NetSerializer - A Fast, Simple Serializer for .NET

Tomi Valkeinen

4.87/5 (29 votes)

14 Sep 2012MPL13 min read

101.6K

270

NetSerializer - A fast, simple serializer for .NET

Introduction

This article describes a simple method to serialize objects in .NET platforms, which I believe is the optimal method to do the serialization when compatibility and versioning are not a concern. The article also contains an implementation of this method, called NetSerializer, and a performance comparison between NetSerializer and another serializer, protobuf-net.

Background

The fact is, there is no such thing as the best serializer, a serializer that would be fastest and most efficient in all use cases. For example, if there is a need to adhere to a certain standard for serialized data, then that standard will limit the optimization options available. Similarly, if you need to have compatibility between old and new versions of your data structures, you will need meta information and that will again limit the optimization options.

There are lots of serializers out there which do an excellent job. One such example is protobuf-net, which is used here for performance comparisons. However, I felt that all of the serializers I found were doing extra things, and while those things are very useful in some use cases, they weren't useful in mine, and all they did was bring the performance down.

This article is about a use case where you don't care about standard compatibility, versioning, or anything such.

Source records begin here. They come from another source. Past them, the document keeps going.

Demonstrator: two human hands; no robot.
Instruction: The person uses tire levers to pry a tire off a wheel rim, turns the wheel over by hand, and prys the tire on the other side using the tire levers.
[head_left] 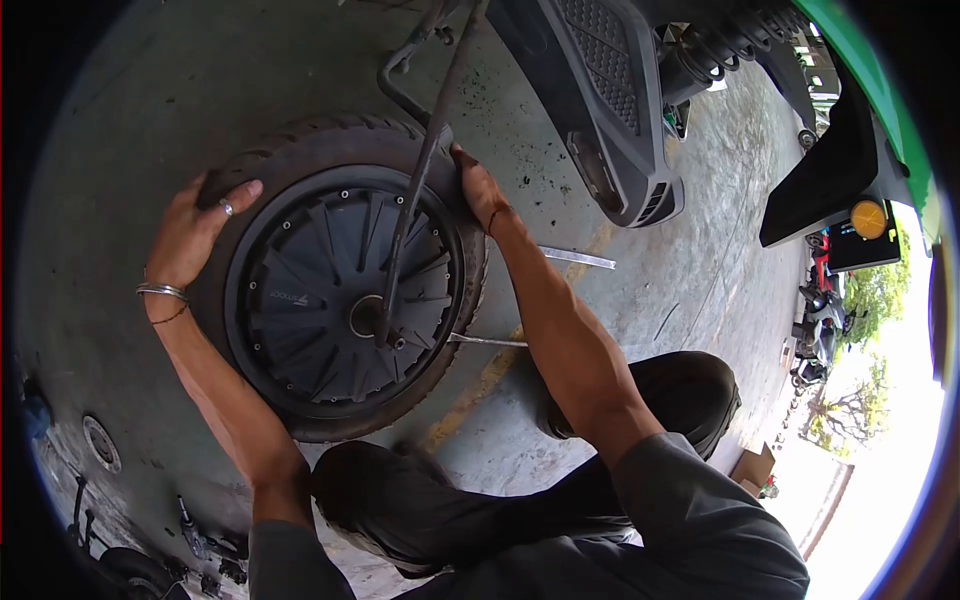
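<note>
A scooter wheel with a black tyre (pixel 300 160) and a dark hub (pixel 310 255) with radial ribs lies in front of me. My left hand (pixel 190 230), with a ring and bangles, grips the tyre's upper left, its thumb on the sidewall and its fingers partly hidden round the tread. On the upper right, my right hand (pixel 482 195) holds the tyre's edge, its fingers partly hidden. A long rusty metal bar (pixel 425 165) crosses over the wheel, its lower end above the hub centre. A thin metal rod (pixel 490 341) sticks out from the wheel's right side.
A flat silver bar (pixel 580 258) lies on the floor beyond my right forearm. The scooter's black footboard (pixel 610 110), shock spring (pixel 715 50) and green bodywork (pixel 870 60) overhang at upper right. A metal ring (pixel 101 444) and several parts lie at lower left. A cardboard box (pixel 755 470) stands behind.
</note>
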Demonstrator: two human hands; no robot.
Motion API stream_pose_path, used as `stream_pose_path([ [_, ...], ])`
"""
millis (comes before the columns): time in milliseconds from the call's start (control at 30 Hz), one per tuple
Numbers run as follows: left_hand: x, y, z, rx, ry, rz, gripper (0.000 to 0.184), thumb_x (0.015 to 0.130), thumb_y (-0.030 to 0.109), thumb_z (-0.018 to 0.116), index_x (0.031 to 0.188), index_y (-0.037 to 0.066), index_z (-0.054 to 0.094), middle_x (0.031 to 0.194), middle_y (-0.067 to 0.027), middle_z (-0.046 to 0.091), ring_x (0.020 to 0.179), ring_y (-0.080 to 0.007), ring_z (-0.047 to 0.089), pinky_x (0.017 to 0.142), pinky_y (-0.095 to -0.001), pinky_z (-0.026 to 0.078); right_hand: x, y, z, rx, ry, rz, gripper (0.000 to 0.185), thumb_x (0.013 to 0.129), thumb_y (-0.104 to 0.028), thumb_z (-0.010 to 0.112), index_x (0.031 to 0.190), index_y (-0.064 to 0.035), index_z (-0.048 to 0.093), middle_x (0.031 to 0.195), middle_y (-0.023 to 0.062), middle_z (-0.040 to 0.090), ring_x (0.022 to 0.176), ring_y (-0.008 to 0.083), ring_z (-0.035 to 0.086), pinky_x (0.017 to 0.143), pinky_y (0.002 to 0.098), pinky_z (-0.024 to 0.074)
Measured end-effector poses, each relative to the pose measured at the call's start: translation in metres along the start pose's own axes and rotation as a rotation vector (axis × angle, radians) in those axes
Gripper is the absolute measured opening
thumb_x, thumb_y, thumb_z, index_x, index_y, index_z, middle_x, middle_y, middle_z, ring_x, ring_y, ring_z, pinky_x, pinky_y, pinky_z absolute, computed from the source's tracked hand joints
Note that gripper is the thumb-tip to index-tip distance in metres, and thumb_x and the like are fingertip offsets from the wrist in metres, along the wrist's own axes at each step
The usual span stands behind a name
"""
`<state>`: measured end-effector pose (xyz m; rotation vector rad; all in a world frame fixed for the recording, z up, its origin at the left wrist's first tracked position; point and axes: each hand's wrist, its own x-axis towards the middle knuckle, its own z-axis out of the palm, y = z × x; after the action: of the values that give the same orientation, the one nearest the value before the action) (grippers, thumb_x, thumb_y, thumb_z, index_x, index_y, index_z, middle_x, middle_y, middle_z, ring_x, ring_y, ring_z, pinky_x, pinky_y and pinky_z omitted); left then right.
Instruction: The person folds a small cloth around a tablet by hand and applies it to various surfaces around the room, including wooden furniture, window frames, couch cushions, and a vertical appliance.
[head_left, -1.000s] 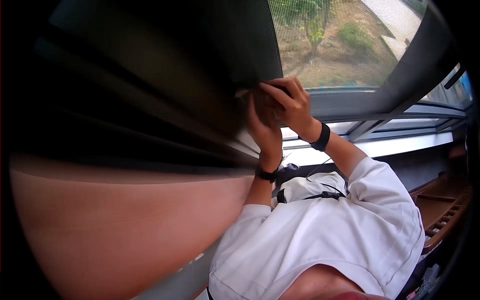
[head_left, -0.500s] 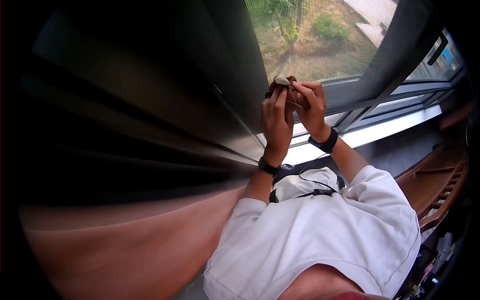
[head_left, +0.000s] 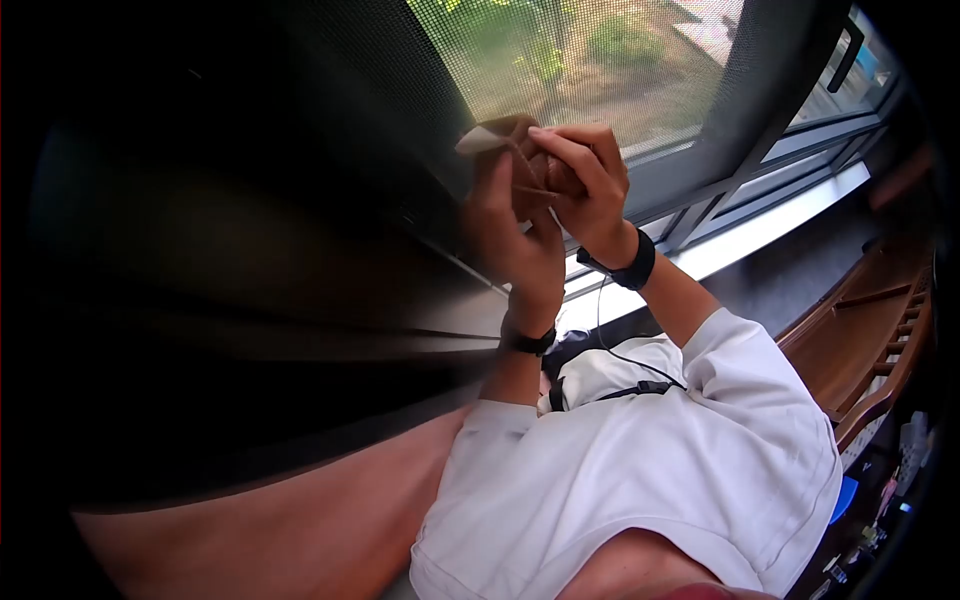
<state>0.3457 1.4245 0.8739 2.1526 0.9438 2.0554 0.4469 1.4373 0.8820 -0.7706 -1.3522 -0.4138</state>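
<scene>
Both hands are raised before the window, gripping a soft brown folded thing [head_left: 525, 165] with seam-like lines and a pale flap at its upper left; its kind is unclear. My left hand [head_left: 515, 235] holds it from the left and below, thumb pressed up against it, the other fingers blurred and in shadow. On the right side, the fingers of my right hand [head_left: 592, 180] are bent over it, the fingertips at its top edge. A dark band sits on each wrist, and a thin black cable runs down near the right one.
Behind the hands is a mesh window screen [head_left: 600, 80] in a dark frame, with a white sill [head_left: 790, 225] below. A window handle [head_left: 847, 55] is at the upper right. Brown wooden furniture [head_left: 850, 320] with slats stands at right. Pinkish fabric [head_left: 300, 510] spreads lower left.
The hands and the brown thing appear further left and slightly higher in view. More of the pale flap shows, and the left hand has turned, with its thumb upward. The whole view has shifted.
</scene>
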Motion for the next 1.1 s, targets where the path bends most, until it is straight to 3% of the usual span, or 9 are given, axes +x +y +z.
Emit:
stream_pose_path([
  [100, -0.007, 0.004, 0.041, -0.006, -0.035, 0.052, 0.047, 0.09, 0.005, 0.064, 0.136, 0.005, 0.053, 0.136, -0.0172, 0.059, 0.119, -0.0335, 0.06, 0.098, -0.041, 0.05, -0.006, 0.029, -0.028, -0.108, 0.034, 0.031, 0.051, 0.066, 0.007, 0.077, 0.114, -0.0091, 0.07, 0.101, 0.0066, 0.063, 0.077, 0.0208, 0.062, 0.063, 0.0308, 0.0523],
  [233, -0.031, 0.012, 0.066, -0.106, -0.151, 0.004, 0.048, 0.081, -0.005, 0.066, 0.128, 0.005, 0.06, 0.129, -0.0156, 0.063, 0.11, -0.034, 0.062, 0.093, -0.0416, 0.051, -0.039, 0.051, -0.059, -0.207, 0.031, 0.125, 0.044, 0.072, 0.006, 0.077, 0.114, -0.0073, 0.067, 0.103, 0.0079, 0.062, 0.077, 0.0213, 0.062, 0.063, 0.0284, 0.0517],
  [367, -0.075, -0.009, 0.071, -0.042, -0.241, 0.053, 0.046, 0.08, -0.003, 0.07, 0.124, 0.005, 0.061, 0.127, -0.0148, 0.065, 0.107, -0.0357, 0.063, 0.09, -0.042, 0.053, -0.088, 0.067, -0.077, -0.17, -0.058, 0.182, 0.042, 0.073, 0.0, 0.08, 0.112, -0.0065, 0.065, 0.104, 0.0108, 0.064, 0.087, 0.0271, 0.066, 0.069, 0.033, 0.0545],
  [400, -0.084, -0.016, 0.066, -0.042, -0.385, -0.08, 0.046, 0.081, -0.004, 0.07, 0.125, 0.005, 0.061, 0.127, -0.0153, 0.065, 0.107, -0.036, 0.063, 0.09, -0.0427, 0.053, -0.098, 0.068, -0.078, -0.124, -0.1, 0.208, 0.043, 0.072, -0.001, 0.081, 0.112, -0.0063, 0.065, 0.104, 0.0113, 0.064, 0.087, 0.0279, 0.065, 0.07, 0.0339, 0.0548],
  [567, -0.106, -0.014, 0.045, 0.087, -0.213, -0.107, 0.053, 0.079, -0.013, 0.066, 0.129, 0.002, 0.056, 0.127, -0.0205, 0.061, 0.112, -0.0388, 0.06, 0.096, -0.0448, 0.049, -0.102, 0.062, -0.069, 0.017, -0.217, 0.202, 0.045, 0.066, 0.0, 0.083, 0.108, -0.0071, 0.068, 0.1, 0.0093, 0.065, 0.083, 0.0274, 0.065, 0.067, 0.034, 0.0535],
  [733, -0.068, 0.015, 0.083, 0.019, 0.023, -0.106, 0.047, 0.088, -0.004, 0.056, 0.135, -0.006, 0.047, 0.137, -0.0241, 0.05, 0.123, -0.0371, 0.057, 0.105, -0.0461, 0.047, -0.026, 0.074, -0.082, 0.13, -0.156, 0.067, 0.053, 0.058, -0.004, 0.083, 0.11, -0.0091, 0.07, 0.103, 0.0053, 0.067, 0.082, 0.0234, 0.063, 0.065, 0.0319, 0.052],
  [900, -0.032, 0.052, 0.143, 0.058, 0.055, 0.019, 0.047, 0.088, -0.003, 0.054, 0.135, -0.006, 0.045, 0.138, -0.0245, 0.048, 0.124, -0.0376, 0.056, 0.106, -0.0469, 0.047, 0.024, 0.111, -0.127, 0.119, -0.095, 0.008, 0.056, 0.061, -0.003, 0.081, 0.115, -0.0106, 0.069, 0.104, 0.004, 0.067, 0.081, 0.0223, 0.062, 0.064, 0.0313, 0.0508],
  [933, -0.026, 0.06, 0.155, 0.054, 0.04, 0.063, 0.046, 0.089, -0.002, 0.054, 0.134, -0.006, 0.046, 0.139, -0.0246, 0.049, 0.124, -0.0375, 0.056, 0.105, -0.0472, 0.048, 0.031, 0.119, -0.135, 0.054, -0.043, 0.03, 0.042, 0.071, -0.017, 0.08, 0.112, -0.0196, 0.071, 0.1, -0.0013, 0.068, 0.078, 0.0196, 0.064, 0.061, 0.03, 0.054],
  [1100, -0.007, 0.102, 0.216, -0.003, -0.053, 0.166, 0.047, 0.083, -0.012, 0.062, 0.129, 0.0, 0.055, 0.13, -0.0209, 0.058, 0.115, -0.0357, 0.059, 0.098, -0.0437, 0.048, 0.042, 0.165, -0.189, -0.002, 0.029, 0.028, 0.045, 0.069, -0.013, 0.083, 0.112, -0.014, 0.07, 0.101, 0.0028, 0.068, 0.083, 0.0214, 0.066, 0.065, 0.0306, 0.0549],
])
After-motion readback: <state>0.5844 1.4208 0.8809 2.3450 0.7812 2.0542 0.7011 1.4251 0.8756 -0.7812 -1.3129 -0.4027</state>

The only thing of concern is to get the data serialized at one end and deserialized at the other end as quickly and efficiently as possible. The main use case for this kind of serialization is sending data over a network between a client and a server, with a set of classes and structs that are known beforehand, and the client and the server have the same versions of the classes and structs.

Theory

Let's consider how to build an optimal serializer (optimal for the use case described above) by looking at how some examples could be serialized as efficiently as possible.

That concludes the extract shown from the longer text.